**Work task**
Using the data below, copy each line that includes the word "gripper".

**Given records**
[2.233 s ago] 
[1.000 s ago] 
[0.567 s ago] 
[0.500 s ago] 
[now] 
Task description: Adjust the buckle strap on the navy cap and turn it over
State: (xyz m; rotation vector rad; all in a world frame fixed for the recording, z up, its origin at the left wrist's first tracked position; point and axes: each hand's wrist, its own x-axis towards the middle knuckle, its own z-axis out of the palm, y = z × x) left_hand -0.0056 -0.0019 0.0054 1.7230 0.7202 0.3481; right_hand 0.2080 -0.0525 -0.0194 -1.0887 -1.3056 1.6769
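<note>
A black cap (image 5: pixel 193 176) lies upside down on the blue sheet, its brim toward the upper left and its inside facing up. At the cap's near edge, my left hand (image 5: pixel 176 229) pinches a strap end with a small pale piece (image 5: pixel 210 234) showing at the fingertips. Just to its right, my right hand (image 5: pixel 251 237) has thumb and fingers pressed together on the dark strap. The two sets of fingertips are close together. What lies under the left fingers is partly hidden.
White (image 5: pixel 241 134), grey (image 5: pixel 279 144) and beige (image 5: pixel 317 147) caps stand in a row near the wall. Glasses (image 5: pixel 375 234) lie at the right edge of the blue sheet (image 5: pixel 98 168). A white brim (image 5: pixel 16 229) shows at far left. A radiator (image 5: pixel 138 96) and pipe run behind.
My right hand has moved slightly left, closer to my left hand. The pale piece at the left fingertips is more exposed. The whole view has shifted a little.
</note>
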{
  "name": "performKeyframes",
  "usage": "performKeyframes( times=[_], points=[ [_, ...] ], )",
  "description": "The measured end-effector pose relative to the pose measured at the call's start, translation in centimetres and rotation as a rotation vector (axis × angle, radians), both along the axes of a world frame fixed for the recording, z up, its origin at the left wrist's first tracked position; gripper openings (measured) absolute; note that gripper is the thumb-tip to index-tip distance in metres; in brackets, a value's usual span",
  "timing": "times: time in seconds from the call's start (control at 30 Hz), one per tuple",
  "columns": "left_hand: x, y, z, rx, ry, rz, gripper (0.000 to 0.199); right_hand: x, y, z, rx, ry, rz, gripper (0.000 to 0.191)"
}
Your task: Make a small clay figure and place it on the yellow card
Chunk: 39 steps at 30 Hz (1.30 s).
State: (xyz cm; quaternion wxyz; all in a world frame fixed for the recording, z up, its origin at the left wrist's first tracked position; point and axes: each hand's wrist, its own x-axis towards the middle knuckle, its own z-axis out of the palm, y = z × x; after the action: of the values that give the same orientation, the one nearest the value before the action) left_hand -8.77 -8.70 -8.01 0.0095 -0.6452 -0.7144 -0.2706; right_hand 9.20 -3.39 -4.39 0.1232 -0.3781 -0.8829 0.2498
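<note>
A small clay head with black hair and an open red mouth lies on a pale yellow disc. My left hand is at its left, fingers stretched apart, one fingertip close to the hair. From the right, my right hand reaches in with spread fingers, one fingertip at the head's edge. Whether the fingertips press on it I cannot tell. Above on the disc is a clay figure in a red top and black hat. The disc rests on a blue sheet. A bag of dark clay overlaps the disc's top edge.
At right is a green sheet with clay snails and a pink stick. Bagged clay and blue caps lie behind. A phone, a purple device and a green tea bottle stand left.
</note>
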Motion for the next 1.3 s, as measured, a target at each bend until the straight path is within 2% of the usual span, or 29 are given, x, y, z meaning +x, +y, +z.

**Exercise response**
  "description": "The measured end-effector pose relative to the pose measured at the call's start, translation in centimetres and rotation as a rotation vector (axis × angle, radians), both along the axes of a world frame fixed for the recording, z up, its origin at the left wrist's first tracked position; gripper openings (measured) absolute; note that gripper is the thumb-tip to index-tip distance in metres; in brackets, a value's usual span",
  "columns": "left_hand: x, y, z, rx, ry, rz, gripper (0.000 to 0.199); right_hand: x, y, z, rx, ry, rz, gripper (0.000 to 0.191)"

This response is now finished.